Bowers et Fordun ont également été influencés par l'Historia Regum Brittaniae ("Histoire des rois de Grande-Bretagne") de Geoffrey de Monmouth, datant du 12e siècle, qui a construit une identité nationale britannique autour du mythologique Brutus de Bretagne, ancêtre légendaire des Britanniques. En effet, la version des événements du Scotichronicon était en quelque sorte une réaction au pedigree de l'identité britannique de Monmouth, en créant une origine alternative pour les Écossais. Bowers va même jusqu'à comparer sa version des événements à celle de Monmouth, déclarant que la sienne est la plus précise dans le livre II du Scotichronicon.
Réception moderne
L'âge et le contexte du Scotichronicon en font une source essentielle de l'histoire médiévale écossaise, même s'il s'agit d'un récit peu fiable de l'histoire ancienne.

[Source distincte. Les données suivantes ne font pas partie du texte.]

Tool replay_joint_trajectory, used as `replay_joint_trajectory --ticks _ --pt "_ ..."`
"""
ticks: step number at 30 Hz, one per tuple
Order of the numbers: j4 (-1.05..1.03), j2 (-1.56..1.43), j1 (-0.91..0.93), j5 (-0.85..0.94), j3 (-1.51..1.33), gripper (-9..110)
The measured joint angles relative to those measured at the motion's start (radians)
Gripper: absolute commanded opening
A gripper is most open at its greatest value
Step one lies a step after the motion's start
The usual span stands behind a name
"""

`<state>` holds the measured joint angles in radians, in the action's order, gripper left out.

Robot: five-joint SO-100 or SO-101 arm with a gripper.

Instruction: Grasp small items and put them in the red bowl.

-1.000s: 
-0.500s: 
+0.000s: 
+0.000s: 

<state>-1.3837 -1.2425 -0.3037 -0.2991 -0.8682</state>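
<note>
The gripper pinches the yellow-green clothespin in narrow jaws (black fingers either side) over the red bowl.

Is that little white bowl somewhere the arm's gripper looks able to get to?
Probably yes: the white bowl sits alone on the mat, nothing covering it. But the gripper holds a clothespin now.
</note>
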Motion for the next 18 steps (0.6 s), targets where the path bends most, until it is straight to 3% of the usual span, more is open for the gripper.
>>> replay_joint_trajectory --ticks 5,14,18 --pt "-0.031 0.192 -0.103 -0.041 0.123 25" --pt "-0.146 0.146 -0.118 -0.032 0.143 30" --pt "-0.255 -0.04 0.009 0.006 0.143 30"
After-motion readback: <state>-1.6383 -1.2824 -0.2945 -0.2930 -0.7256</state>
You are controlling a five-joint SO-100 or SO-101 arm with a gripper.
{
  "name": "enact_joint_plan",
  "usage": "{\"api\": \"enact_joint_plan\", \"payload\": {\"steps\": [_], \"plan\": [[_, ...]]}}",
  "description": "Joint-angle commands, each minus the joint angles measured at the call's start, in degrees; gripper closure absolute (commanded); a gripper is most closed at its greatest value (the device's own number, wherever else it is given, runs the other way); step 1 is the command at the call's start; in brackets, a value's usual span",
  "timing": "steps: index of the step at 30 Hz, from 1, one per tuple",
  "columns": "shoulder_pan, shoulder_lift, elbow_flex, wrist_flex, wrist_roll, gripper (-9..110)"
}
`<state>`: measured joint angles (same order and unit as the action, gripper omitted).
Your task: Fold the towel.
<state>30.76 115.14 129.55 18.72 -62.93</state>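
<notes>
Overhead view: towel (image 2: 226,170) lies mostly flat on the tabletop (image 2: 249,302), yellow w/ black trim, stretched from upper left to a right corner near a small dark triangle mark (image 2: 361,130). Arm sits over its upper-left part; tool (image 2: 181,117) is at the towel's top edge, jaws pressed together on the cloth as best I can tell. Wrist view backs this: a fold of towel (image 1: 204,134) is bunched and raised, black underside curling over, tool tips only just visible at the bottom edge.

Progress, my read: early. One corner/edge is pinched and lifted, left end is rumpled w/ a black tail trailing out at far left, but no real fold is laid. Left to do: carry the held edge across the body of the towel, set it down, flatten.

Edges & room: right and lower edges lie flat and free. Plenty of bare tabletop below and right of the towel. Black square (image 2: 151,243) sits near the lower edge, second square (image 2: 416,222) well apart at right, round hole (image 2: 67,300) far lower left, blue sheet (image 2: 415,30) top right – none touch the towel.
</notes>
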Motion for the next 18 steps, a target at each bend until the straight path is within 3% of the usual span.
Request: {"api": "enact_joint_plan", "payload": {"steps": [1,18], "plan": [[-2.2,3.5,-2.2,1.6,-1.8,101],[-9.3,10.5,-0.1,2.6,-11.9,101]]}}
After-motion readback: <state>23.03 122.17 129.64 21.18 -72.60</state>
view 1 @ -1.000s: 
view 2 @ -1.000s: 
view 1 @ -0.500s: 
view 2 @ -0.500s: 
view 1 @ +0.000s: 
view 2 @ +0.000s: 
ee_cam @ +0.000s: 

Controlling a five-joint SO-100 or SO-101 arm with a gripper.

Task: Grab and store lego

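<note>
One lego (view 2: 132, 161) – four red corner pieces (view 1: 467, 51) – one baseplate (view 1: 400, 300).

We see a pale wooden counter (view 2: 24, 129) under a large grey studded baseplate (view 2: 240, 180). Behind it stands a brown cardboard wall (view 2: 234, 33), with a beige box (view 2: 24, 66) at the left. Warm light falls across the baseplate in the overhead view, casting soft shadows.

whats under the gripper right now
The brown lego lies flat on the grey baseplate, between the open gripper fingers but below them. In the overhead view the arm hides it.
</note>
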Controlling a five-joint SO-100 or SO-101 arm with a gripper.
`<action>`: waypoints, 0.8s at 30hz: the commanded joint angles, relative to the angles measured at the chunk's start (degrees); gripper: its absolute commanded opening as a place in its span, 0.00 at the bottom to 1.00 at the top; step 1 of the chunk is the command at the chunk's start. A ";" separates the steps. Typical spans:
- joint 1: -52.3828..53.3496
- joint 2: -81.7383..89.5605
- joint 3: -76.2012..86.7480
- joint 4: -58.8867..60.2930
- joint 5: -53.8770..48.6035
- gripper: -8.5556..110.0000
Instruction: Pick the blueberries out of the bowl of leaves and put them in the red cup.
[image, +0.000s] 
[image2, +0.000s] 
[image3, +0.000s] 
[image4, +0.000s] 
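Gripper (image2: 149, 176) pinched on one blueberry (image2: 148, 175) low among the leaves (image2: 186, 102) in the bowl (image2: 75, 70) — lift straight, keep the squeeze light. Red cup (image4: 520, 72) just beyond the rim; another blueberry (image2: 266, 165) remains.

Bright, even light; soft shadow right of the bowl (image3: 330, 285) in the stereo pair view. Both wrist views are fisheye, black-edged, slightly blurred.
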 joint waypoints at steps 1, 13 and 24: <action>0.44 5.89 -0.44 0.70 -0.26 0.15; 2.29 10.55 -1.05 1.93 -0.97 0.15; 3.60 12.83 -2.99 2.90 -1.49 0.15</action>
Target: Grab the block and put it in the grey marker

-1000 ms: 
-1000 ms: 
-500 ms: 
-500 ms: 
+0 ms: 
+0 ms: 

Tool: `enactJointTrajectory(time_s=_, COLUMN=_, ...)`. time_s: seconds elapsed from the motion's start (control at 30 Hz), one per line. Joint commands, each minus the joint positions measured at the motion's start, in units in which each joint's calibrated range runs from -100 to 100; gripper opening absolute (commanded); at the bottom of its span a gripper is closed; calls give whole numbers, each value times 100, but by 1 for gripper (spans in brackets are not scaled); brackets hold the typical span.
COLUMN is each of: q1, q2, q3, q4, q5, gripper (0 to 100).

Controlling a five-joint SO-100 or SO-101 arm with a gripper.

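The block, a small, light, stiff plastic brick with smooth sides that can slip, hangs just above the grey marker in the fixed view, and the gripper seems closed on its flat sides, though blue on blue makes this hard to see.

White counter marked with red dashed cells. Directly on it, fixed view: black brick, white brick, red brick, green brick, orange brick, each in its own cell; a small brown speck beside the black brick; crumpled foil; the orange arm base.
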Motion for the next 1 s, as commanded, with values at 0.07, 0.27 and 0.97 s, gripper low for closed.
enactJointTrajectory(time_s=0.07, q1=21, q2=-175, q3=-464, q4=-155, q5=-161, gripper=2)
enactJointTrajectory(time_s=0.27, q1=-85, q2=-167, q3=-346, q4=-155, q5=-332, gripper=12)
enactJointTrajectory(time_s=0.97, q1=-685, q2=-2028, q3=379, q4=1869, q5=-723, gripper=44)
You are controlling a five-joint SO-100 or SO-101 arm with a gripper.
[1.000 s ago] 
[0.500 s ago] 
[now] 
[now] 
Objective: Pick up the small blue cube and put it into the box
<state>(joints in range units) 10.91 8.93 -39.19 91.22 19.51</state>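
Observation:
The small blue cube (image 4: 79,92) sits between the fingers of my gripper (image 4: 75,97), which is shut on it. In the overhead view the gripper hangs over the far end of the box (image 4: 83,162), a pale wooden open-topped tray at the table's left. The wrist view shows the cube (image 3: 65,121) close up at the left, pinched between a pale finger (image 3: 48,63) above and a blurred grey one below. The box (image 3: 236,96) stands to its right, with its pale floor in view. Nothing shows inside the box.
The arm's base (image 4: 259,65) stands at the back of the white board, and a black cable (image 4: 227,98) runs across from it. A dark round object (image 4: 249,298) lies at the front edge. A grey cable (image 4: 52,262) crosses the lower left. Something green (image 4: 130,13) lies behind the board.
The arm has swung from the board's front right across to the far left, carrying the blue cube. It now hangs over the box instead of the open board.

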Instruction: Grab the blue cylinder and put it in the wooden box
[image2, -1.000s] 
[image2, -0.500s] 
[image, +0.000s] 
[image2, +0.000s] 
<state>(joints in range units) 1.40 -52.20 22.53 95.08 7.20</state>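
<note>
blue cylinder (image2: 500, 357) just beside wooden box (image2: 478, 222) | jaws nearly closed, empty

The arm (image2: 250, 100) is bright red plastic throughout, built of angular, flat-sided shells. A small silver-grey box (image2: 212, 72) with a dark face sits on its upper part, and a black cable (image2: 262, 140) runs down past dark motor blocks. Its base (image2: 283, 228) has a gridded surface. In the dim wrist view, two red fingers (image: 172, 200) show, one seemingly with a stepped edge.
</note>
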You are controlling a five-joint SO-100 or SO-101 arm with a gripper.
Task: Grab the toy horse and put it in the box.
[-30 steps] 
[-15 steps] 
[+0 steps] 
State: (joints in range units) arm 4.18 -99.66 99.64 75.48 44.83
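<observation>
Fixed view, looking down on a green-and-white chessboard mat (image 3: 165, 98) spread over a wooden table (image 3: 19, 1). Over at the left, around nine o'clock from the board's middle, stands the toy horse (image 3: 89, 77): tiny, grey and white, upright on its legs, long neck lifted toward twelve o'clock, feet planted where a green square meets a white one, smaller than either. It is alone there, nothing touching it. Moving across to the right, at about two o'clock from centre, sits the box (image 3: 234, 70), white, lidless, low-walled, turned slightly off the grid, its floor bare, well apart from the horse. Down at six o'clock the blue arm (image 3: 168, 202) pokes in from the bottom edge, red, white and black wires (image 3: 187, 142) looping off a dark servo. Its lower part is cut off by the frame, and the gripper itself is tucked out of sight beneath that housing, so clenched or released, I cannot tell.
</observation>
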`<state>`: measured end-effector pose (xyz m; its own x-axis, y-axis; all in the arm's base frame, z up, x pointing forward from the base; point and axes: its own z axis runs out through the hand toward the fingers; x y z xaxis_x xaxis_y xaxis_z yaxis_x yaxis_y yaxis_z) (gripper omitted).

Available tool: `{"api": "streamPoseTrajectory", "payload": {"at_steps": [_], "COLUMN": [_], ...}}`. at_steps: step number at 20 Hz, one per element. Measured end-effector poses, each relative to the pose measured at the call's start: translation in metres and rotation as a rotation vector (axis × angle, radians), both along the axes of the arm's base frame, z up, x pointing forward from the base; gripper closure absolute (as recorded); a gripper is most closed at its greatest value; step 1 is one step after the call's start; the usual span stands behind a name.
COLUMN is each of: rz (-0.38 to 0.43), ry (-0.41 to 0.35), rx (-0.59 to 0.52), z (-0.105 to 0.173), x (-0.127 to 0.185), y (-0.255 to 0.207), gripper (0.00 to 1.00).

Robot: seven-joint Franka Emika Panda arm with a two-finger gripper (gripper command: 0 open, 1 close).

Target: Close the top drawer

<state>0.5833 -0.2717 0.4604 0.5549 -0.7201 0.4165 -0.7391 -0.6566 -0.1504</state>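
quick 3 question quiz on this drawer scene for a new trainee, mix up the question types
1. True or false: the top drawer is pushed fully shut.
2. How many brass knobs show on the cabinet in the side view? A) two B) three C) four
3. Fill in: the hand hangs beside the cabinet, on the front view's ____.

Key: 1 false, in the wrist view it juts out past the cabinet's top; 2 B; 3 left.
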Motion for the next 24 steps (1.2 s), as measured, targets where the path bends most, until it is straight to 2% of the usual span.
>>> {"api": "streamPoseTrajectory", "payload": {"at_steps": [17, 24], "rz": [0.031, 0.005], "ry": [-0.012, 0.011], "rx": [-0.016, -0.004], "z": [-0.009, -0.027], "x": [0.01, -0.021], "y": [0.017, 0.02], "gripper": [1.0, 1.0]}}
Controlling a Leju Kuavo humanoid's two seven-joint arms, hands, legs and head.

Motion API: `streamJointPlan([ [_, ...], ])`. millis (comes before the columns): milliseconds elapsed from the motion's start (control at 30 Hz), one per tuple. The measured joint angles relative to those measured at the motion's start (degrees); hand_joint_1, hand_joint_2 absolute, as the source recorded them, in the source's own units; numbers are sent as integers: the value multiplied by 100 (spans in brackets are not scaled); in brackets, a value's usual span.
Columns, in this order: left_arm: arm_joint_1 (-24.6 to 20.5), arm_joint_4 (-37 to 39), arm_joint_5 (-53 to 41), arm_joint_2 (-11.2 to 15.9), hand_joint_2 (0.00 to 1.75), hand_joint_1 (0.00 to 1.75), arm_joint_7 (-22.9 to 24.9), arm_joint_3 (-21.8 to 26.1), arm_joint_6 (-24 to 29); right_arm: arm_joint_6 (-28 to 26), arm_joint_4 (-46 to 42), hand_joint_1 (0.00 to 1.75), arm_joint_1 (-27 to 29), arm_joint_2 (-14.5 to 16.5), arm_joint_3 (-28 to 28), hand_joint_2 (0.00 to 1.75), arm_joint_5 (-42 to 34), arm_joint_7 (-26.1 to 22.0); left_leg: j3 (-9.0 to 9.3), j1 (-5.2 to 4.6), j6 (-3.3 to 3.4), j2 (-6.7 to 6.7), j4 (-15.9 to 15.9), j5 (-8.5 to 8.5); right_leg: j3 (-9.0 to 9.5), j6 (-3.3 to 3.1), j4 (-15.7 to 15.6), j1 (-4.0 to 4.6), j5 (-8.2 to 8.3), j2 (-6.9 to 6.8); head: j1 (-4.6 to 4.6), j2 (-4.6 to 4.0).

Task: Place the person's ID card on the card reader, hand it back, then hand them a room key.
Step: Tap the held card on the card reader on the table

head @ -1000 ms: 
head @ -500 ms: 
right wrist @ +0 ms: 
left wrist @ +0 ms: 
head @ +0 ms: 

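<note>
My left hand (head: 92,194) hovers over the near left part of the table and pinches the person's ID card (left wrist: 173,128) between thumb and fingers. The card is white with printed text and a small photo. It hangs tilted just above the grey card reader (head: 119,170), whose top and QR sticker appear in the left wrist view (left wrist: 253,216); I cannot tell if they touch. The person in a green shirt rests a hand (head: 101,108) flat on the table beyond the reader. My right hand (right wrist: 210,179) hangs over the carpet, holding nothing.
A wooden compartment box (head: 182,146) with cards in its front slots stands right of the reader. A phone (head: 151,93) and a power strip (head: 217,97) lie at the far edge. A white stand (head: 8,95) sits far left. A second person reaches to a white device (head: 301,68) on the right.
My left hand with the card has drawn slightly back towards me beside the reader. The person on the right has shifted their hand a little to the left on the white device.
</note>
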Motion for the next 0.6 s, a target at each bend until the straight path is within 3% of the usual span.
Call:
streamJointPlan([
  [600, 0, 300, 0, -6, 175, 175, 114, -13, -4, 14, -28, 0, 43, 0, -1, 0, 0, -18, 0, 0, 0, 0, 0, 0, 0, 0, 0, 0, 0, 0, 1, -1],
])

Fordun et Bowers ont tous deux inclus des récits historiques et légendaires dans leur composition, mais Bowers est largement considéré comme un historien moins compétent et moins fiable que son prédécesseur.
Le Scotichronicon est également remarquable en tant que récipient des premières variantes de nombreuses traditions légendaires britanniques. Par exemple, la Chronica Gentis Scotorum et le Scotichronicon contiennent des variantes de la légende du roi Arthur dans laquelle Arthur usurpe le trône à son neveu Mordred, le roi légitime.
Le Scotichronicon contient également l'une des premières mentions de Robin des Bois, décrit comme "un célèbre coupeur de gorge" du 12e siècle, qui était célébré par des ballades populaires à l'époque de Bowers. L'insistance de Bowers sur le fait que la légende de Robin des Bois n'était connue que des gens du peuple a été interprétée comme signifiant qu'elle était à l'origine une invention des bardes ordinaires, plutôt que de l'aristocratie.
Dans l'ensemble, même s'il n'était pas aussi rigoureux ou précis que les historiens modernes pourraient l'espérer, notamment en ce qui concerne ses premiers livres, le Scotichronicon est une pièce incroyablement importante de la littérature écossaise ancienne.